After the termination of the Brightstar Care franchise agreement, for how long are franchisees restricted from engaging in a Competing Business?
Brightstar_Care Franchise · 2025 FDDAnswer from 2025 FDD Document
11.4.3 You covenant, for a period of twenty-four (24) months after the expiration, non-renewal or termination of this Agreement, regardless of the cause of termination, or for twenty-four (24) months after sale of the Agency or any interest in you, either directly or indirectly, for yourself or through, on behalf of, or in conjunction with any person or entity, not to own, manage, operate, maintain, engage in, consult with or have any interest in any Competing Business:
(a) Located at the premises of the former Agency;
(b) Located or operating within the Protected Territory of the former Agency;
(c) Located or operating within the protected territory of any other BrightStar Care Agency (whether owned by a franchisee, us, or our affiliates) in operation on the effective date of the expiration, non-renewal, termination, or transfer; or
(d) Located or operating within a 25-mile radius of the outer boundaries of the protected territory of any other BrightStar Care Agency (whether owned by a franchisee, us, or our affiliates) in operation on the effective date of the expiration, non-renewal, termination, or transfer.
11.4.4 You covenant, for a period of twenty-four (24) months after the expiration, non-renewal or termination of this Agreement, regardless of the cause of termination, or for twenty-four (24) months after sale of the Agency or any interest in you, not to solicit business from clients of your former Agency, from any National Accounts, or from referral sources with which your former Agency or the BrightStar System did business during the Initial Term and not to contact any of our suppliers or vendors in connection with your ownership, management, operation, maintenance of, engagement in, consulting with, or having any interest in any Competing Business.
Source: Item 22 — CONTRACTS (FDD pages 117–118)
What This Means (2025 FDD)
According to Brightstar Care's 2025 Franchise Disclosure Document, franchisees are restricted from engaging in a Competing Business for a period of 24 months after the expiration, non-renewal, or termination of the franchise agreement.

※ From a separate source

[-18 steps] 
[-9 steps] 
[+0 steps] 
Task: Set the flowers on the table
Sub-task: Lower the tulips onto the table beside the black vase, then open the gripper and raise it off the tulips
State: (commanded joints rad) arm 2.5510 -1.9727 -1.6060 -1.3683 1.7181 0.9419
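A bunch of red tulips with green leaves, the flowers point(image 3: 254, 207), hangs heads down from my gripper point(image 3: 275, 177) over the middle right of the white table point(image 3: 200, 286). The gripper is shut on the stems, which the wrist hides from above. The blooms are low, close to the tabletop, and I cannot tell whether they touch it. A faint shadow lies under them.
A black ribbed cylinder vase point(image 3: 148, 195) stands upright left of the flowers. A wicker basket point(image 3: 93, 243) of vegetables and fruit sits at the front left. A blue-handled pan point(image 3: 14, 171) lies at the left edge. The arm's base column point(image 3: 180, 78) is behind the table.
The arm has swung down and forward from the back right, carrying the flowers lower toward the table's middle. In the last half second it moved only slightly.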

This restriction applies regardless of the cause of termination. The same 24-month restriction applies after the sale of the Brightstar Care agency or any interest in it.

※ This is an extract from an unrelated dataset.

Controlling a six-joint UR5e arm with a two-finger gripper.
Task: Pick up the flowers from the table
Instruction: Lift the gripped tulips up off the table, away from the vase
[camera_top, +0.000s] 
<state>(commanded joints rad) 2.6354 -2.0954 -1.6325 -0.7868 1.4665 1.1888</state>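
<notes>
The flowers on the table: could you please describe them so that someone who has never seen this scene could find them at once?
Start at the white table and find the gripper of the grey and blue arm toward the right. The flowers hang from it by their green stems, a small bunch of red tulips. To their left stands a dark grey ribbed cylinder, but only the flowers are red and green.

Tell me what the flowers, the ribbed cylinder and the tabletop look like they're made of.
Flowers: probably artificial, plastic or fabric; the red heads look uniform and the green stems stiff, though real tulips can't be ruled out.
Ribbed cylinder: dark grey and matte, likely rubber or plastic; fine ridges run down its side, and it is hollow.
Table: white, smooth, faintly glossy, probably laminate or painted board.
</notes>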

This non-compete clause prevents former franchisees from leveraging the knowledge and resources gained during their time with Brightstar Care to directly compete against the franchise system shortly after their departure. The restriction extends not only to the franchisee's former territory but also to the protected territory of any other Brightstar Care agency in operation at the time of termination, non-renewal, or transfer. It also includes a 25-mile radius around those protected territories.

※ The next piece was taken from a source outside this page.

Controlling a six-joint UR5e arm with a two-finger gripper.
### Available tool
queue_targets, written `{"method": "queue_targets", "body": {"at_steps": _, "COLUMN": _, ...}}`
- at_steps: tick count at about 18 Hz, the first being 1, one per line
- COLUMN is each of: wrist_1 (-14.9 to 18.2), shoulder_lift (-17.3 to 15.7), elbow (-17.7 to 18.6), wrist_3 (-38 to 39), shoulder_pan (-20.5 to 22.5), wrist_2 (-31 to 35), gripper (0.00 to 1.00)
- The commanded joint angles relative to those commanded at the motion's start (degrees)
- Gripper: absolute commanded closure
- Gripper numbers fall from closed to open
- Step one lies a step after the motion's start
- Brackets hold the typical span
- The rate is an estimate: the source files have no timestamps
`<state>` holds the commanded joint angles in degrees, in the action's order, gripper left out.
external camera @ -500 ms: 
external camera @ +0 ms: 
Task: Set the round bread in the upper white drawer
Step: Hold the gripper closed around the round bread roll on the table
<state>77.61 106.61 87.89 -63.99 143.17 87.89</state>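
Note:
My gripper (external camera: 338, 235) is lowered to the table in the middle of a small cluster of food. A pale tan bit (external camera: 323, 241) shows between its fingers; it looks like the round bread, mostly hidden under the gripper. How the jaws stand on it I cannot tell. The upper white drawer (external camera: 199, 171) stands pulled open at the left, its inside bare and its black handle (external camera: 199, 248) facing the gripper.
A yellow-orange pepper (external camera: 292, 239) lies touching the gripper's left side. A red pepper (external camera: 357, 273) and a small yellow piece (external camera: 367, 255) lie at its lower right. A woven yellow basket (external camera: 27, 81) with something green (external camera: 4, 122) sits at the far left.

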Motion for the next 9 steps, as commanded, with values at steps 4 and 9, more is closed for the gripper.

Furthermore, the agreement prohibits former franchisees from soliciting business from clients of their former agency, National Accounts, or referral sources with which their former agency or the Brightstar Care system did business during the initial term. They are also barred from contacting Brightstar Care's suppliers or vendors in connection with any Competing Business. This is a fairly standard practice in franchising to protect the brand's customer relationships and supply chain.
These restrictions are designed to protect Brightstar Care's market share, customer base, and confidential information. Prospective franchisees should carefully consider the implications of these post-term covenants, as they could significantly impact their ability to operate a similar business in the healthcare industry after leaving the Brightstar Care system.